A BitmapSource object in WPF often represents a large amount of native memory (to hold the bitmap data). This memory is not tracked by the .NET Garbage Collector (because it’s native, not managed) and is only freed once the BitmapSource is collected, the underlying SafeMILHandle is released, and the finalizer thread cleans up the native resources.
For an application that creates a lot of bitmaps, garbage collection may not happen frequently enough for the managed objects to be collected and the native objects to be freed; this will cause an OutOfMemoryException to be thrown.
One could call GC.Collect frequently to fix this, but that is wrong. The right thing to do is to help the GC tune its collection algorithm by calling GC.AddMemoryPressure to inform it of the native memory allocation. WPF 4 does this; WPF 3.5 does not, so we need to implement a workaround.
I built a solution using a watchdog thread and WeakReferences, but Ed suggested an alternate approach that leverages the finalizer thread and works quite nicely.

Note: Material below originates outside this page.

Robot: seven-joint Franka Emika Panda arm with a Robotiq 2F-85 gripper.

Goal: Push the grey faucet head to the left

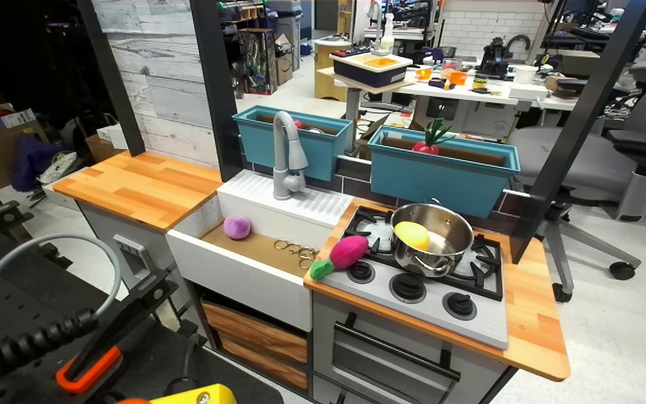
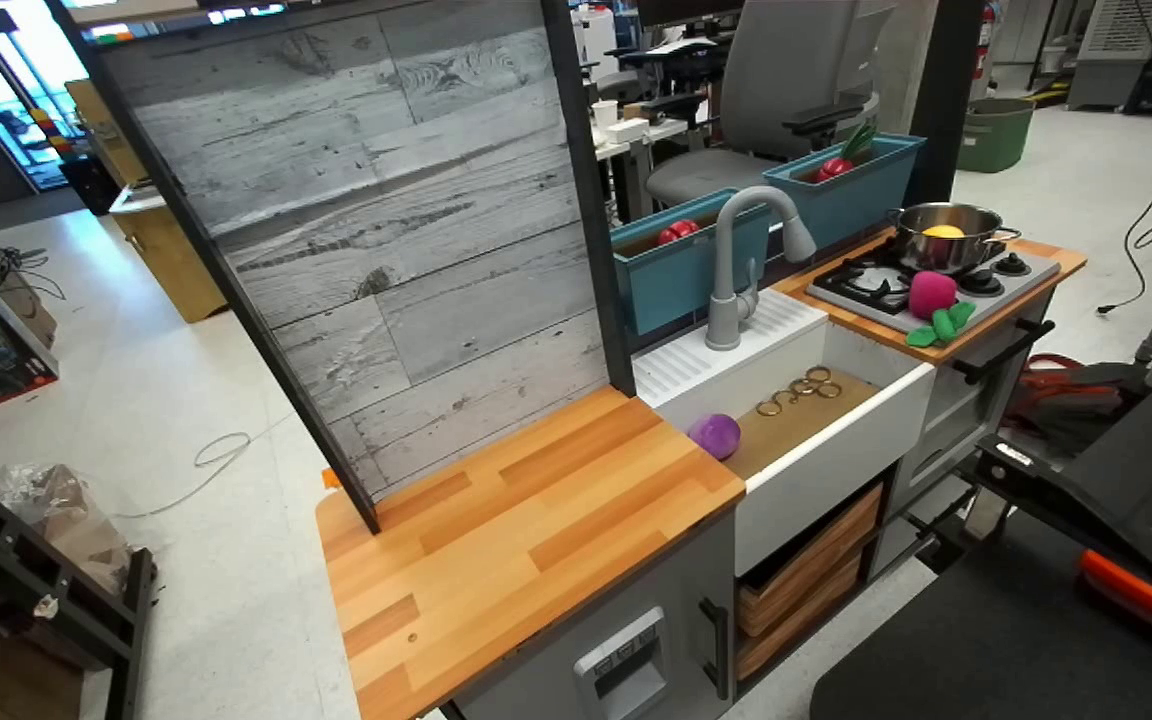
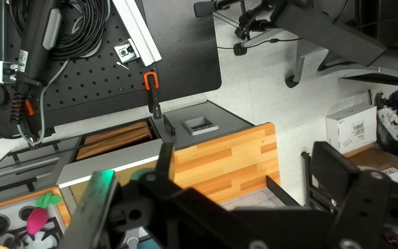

We create an attached DependencyProperty for the BitmapSource type; the value of this property is a finalizable “MemoryUsage” object that simply represents the number of bytes the BitmapSource it’s attached to is using. The MemoryUsage constructor adds memory pressure, and its finalizer removes it. The hope is that the BitmapSource’s SafeMILHandle and the MemoryUsage object will be finalized around the same time (some time after the owning BitmapSource is collected), and thus the delay between freeing the native memory and informing the GC that it was freed will be as short as possible. (This is very similar to how WPF 4 works, except that it chains these two operations together in the SafeMILHandle finalizer.)
UPDATE: An attached DependencyProperty cannot be set on a frozen DependencyObject, so the memory pressure must be added before the BitmapSource is frozen. The return value from BitmapFrame.Create is always frozen; if you’re using large BitmapFrames, the watchdog thread may be a better solution.